▸ Activity
Give the lines below again exactly, starting with the line that holds "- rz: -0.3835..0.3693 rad" and going on through the line that holds "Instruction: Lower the".

[Input material]

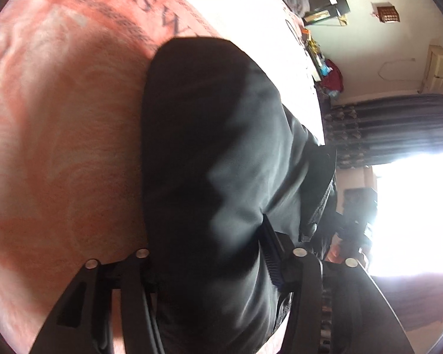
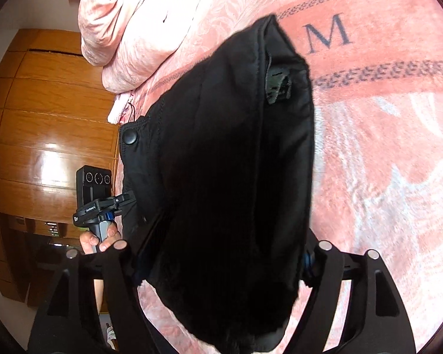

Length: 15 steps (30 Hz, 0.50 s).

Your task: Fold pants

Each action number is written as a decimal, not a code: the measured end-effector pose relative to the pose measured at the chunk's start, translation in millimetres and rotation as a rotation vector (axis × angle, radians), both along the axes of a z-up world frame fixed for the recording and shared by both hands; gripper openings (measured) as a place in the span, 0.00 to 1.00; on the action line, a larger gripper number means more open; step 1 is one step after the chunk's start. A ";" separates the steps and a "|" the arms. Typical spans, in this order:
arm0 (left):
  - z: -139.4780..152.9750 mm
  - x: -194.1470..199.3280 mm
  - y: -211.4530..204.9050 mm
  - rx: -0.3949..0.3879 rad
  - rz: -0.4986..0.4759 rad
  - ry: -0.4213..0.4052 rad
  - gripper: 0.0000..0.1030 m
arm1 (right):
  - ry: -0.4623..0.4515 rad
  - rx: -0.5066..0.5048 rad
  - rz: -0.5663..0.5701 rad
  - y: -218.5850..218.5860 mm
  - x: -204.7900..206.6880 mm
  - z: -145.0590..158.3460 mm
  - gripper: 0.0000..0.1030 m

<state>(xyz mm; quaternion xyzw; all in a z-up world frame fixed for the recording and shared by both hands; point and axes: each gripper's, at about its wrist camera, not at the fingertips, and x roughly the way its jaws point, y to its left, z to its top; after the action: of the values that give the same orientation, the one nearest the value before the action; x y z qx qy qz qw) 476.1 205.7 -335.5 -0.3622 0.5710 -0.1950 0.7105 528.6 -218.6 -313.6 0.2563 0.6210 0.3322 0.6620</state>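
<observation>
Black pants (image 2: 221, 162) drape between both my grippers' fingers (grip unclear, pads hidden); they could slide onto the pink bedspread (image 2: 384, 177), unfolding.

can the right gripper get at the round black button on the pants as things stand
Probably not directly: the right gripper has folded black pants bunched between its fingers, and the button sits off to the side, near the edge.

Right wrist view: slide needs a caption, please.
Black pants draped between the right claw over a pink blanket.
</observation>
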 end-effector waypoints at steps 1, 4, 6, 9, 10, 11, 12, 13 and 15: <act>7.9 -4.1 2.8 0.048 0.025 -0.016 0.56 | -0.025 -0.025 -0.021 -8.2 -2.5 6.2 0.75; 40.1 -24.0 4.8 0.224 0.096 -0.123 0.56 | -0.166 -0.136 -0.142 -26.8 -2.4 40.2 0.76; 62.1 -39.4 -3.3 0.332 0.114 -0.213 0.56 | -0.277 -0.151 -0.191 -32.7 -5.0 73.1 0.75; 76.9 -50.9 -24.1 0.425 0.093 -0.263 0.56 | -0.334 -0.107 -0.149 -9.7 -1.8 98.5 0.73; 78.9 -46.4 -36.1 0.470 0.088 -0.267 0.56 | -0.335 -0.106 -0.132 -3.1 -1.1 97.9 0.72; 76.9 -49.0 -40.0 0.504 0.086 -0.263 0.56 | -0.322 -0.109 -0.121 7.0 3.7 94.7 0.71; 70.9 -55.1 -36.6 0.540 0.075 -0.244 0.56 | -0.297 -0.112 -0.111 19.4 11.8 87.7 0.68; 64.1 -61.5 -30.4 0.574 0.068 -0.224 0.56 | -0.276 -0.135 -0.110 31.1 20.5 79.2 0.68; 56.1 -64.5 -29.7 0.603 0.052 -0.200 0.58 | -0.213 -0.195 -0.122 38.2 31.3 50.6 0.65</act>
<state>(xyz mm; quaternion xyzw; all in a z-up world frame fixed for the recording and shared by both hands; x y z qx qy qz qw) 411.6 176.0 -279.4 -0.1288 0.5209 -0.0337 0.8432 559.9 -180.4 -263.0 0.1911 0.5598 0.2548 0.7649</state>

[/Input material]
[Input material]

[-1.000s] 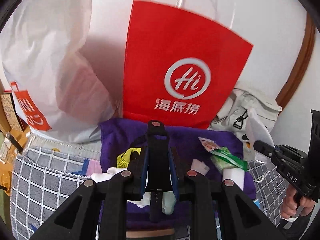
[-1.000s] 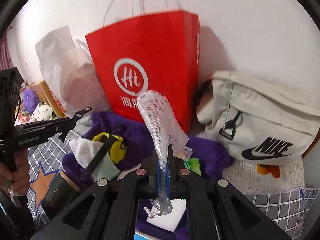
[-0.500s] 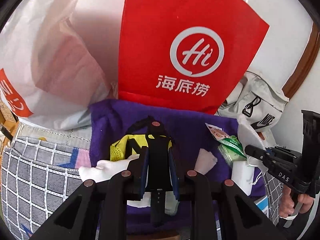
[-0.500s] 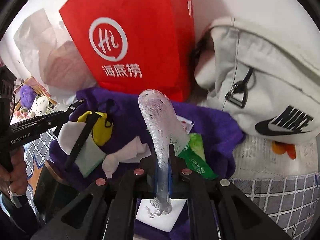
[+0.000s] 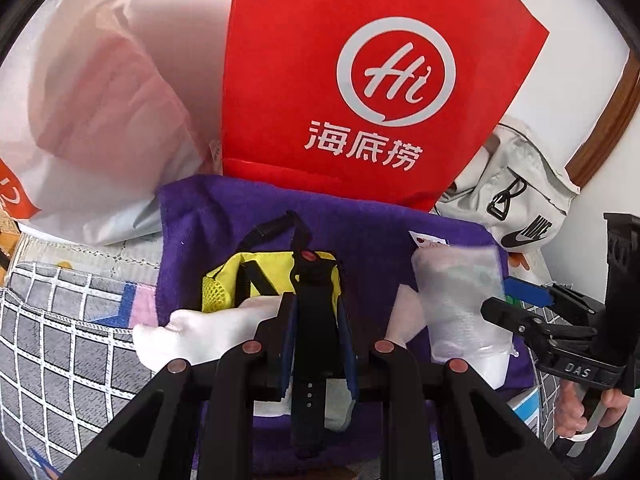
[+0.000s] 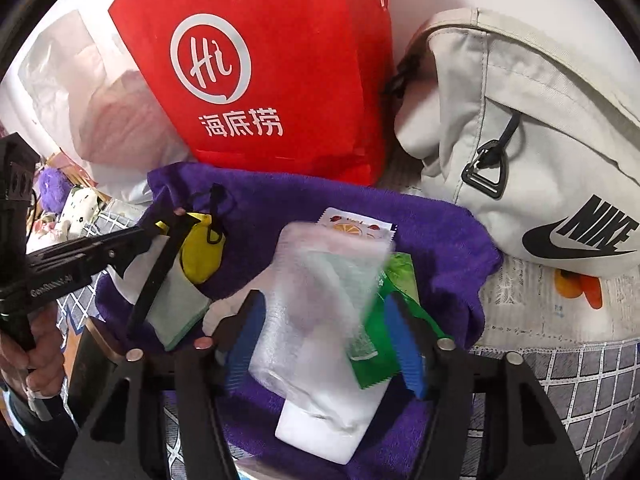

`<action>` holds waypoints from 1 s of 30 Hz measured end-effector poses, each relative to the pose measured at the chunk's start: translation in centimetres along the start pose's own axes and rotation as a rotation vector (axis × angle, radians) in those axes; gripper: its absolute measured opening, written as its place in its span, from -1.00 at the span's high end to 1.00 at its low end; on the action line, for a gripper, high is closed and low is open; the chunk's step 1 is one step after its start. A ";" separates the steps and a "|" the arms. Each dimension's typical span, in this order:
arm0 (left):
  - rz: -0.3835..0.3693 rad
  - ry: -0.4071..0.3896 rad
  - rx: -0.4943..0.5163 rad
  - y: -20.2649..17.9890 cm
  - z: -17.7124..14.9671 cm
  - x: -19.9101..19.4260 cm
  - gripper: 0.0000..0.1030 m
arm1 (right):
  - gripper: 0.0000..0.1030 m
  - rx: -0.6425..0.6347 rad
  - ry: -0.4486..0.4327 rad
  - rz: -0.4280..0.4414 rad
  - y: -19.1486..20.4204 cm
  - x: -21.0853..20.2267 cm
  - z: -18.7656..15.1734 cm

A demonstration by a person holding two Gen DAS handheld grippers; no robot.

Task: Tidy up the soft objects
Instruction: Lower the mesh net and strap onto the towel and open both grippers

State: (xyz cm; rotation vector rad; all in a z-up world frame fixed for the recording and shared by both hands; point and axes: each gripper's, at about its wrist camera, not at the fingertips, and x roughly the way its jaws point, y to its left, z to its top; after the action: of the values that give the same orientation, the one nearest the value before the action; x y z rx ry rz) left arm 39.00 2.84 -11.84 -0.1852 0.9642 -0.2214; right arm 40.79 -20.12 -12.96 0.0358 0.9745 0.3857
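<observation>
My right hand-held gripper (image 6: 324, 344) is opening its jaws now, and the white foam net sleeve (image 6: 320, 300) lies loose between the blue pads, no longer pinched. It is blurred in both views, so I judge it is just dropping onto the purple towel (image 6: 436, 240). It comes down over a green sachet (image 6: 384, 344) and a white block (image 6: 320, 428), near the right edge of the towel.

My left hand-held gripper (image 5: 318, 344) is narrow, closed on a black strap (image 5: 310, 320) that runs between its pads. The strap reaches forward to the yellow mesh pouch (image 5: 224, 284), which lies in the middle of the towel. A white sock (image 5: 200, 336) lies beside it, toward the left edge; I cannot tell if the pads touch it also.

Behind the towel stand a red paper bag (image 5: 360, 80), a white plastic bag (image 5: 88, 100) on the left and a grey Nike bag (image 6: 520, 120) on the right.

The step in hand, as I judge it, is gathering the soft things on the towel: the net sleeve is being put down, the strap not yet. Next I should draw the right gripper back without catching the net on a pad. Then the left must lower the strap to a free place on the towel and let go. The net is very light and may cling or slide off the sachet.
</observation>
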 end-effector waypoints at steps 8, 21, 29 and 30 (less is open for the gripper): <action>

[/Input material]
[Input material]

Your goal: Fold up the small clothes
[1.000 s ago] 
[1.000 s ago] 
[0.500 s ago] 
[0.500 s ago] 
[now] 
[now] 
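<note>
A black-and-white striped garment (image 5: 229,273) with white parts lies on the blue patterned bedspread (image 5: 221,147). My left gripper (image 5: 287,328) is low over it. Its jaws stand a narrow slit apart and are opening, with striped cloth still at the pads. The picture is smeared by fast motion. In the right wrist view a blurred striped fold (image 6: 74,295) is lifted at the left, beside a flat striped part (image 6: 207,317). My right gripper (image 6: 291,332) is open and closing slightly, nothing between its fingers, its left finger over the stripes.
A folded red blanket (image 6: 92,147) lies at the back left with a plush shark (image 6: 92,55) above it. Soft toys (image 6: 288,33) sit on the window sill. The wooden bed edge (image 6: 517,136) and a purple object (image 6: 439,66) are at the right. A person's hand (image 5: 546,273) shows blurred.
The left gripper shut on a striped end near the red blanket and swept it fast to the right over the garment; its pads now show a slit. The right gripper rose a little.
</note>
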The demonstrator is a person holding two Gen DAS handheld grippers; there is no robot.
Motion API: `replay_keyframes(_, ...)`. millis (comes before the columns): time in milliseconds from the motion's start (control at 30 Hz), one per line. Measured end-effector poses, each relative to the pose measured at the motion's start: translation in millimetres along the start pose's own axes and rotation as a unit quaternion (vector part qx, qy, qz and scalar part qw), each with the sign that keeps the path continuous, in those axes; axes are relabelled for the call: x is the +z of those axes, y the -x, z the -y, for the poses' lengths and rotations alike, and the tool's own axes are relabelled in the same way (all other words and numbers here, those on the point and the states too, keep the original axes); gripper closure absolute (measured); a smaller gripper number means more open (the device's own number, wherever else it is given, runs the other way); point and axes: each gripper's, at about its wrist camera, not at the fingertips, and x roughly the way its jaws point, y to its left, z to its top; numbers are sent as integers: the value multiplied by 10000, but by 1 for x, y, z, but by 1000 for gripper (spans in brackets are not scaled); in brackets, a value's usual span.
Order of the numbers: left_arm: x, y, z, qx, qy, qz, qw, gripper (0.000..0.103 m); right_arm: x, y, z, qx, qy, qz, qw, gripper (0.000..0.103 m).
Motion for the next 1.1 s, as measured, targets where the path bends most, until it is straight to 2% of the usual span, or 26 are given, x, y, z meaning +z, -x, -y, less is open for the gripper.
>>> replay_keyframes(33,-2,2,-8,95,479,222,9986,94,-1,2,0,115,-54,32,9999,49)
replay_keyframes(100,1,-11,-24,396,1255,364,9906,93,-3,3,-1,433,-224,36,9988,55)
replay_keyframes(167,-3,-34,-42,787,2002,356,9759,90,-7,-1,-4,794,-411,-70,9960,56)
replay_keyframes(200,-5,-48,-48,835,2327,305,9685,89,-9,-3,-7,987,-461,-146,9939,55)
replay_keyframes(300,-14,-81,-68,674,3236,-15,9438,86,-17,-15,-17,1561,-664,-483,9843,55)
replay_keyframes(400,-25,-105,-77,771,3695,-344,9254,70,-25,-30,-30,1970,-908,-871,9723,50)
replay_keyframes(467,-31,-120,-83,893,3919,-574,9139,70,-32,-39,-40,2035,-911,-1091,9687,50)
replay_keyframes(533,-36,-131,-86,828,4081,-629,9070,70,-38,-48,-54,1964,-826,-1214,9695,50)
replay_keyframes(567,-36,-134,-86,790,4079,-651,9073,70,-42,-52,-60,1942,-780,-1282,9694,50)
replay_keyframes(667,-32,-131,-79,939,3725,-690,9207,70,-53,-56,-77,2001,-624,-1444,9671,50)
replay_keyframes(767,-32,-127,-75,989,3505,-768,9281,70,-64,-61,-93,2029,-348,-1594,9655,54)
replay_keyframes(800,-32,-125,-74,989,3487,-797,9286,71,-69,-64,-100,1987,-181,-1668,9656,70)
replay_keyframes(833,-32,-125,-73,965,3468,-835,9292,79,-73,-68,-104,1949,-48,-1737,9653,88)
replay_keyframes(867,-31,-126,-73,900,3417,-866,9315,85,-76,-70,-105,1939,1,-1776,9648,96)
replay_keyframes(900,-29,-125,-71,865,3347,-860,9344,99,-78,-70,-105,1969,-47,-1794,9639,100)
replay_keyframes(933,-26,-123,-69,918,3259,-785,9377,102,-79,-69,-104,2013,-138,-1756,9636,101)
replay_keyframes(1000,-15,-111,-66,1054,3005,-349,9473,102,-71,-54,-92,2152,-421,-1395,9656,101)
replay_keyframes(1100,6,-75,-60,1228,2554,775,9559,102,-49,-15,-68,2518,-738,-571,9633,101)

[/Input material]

▸ Problem solution
  - rz: -0.3835..0.3693 rad
  - ry: -0.4071..0.3896 rad
  - rx: -0.4943..0.5163 rad
  - y: -20.2649..17.9890 cm
  - z: -17.7124..14.9671 cm
  - x: -19.9101..19.4260 cm
  - gripper: 0.0000..0.1030 m
arm1 (right):
  - gripper: 0.0000..0.1030 m
  - rx: -0.6425..0.6347 rad
  - ry: -0.4486..0.4327 rad
  - rz: -0.4280..0.4414 rad
  - y: -19.1486..20.4204 cm
  - x: -21.0853..20.2267 cm
  - z: -18.7656..15.1734 cm

A demonstration by a person holding two Gen DAS handheld grippers; no robot.

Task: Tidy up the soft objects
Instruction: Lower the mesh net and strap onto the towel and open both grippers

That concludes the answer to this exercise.